People like what they like. I could never consider lusting after a woman. Men I have been involved with never lusted after a man. I am perfectly ok in my thoughts which I do not view as prejudice, I see them as personal taste. Some of us are not bisexual and never will be.
No guilt and no intolerance, because I don't really care what other people enjoy.




SubPet715 -> RE: An intolerance I *didn't know I had*... (9/3/2010 4:30:15 PM)


quote:

ORIGINAL: Icarys

quote:

No I did not. I figured I'd just get the English idiom, which means to drug someone.

Sorry

Nah..

I did have the thought of tugging on your ears when I typed it...ahem...[8D]
(You might have looked a little like Mickey in that situation)

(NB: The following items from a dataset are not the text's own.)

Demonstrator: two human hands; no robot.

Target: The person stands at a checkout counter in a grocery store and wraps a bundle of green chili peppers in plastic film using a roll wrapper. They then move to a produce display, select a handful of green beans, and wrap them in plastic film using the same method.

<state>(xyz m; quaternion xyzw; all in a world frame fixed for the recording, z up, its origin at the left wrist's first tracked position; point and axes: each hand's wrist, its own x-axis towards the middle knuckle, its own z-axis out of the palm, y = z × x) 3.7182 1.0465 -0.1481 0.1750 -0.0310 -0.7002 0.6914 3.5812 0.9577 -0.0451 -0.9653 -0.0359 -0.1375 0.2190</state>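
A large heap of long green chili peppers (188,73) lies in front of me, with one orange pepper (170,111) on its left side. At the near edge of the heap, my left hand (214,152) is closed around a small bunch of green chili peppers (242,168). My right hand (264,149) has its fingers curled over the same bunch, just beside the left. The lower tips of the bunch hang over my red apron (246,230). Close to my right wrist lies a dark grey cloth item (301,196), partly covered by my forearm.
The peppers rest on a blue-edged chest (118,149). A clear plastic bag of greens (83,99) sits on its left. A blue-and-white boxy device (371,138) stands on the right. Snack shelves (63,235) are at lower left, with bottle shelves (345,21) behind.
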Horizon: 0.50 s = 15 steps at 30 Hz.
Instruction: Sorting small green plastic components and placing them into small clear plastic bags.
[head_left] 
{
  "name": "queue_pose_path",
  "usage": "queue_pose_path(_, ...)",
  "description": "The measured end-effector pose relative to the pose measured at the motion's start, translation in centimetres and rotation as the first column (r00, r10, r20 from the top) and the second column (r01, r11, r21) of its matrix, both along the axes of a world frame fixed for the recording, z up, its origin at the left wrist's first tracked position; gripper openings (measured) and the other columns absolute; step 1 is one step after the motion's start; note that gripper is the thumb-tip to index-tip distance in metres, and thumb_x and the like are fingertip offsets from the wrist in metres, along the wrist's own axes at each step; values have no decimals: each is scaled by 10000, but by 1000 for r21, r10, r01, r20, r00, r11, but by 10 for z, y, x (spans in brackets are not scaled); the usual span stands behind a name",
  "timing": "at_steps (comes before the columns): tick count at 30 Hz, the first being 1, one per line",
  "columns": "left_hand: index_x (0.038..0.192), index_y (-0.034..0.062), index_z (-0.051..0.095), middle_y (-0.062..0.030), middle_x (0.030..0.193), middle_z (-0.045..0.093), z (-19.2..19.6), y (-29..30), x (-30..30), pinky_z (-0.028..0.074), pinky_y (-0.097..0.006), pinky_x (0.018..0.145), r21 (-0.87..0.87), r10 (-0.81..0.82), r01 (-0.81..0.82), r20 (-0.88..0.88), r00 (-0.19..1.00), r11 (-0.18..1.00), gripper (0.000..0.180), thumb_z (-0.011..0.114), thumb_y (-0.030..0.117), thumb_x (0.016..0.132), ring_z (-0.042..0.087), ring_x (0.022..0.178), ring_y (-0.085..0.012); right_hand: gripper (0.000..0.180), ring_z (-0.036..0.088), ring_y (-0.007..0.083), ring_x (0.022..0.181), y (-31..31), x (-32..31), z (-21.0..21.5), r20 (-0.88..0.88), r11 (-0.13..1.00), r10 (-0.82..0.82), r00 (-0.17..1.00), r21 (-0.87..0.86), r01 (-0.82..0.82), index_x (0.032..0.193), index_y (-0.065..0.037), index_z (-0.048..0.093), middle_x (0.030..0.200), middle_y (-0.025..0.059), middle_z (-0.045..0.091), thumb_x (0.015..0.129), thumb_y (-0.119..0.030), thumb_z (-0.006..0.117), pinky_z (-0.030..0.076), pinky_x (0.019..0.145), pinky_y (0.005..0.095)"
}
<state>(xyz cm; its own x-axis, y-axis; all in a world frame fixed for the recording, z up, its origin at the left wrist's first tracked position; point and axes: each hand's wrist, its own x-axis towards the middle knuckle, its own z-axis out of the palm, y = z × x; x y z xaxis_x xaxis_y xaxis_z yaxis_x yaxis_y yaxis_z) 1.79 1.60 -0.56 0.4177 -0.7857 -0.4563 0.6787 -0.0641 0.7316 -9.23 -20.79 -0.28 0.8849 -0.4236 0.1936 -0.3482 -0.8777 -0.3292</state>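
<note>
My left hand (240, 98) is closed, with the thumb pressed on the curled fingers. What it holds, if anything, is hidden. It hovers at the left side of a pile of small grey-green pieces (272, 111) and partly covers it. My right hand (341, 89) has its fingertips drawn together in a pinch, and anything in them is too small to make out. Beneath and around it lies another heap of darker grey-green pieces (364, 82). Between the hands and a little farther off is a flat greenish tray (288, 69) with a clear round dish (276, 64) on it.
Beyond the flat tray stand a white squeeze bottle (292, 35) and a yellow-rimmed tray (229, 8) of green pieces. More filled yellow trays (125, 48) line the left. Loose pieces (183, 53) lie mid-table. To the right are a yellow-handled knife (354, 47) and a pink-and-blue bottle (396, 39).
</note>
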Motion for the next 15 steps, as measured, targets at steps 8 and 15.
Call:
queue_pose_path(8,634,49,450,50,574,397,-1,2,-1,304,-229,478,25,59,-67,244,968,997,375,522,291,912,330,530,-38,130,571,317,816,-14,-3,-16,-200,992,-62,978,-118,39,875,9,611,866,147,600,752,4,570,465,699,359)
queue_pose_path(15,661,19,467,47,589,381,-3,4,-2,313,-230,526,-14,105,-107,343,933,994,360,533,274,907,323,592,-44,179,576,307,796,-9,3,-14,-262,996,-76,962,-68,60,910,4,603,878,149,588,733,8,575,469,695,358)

The term comes from a bartender "Mickey Finn" who would drug some of his patrons and rob them.

The more you know...




Icarys -> RE: An intolerance I *didn't know I had*... (9/3/2010 4:33:04 PM)

quote:

The term comes from a bartender "Mickey Finn" who would drug some of his patrons and rob them.

The more you know...

Nahhh as in no I didn't mean that...Geez..I think almost everyone my age knows what a Mickey is lol.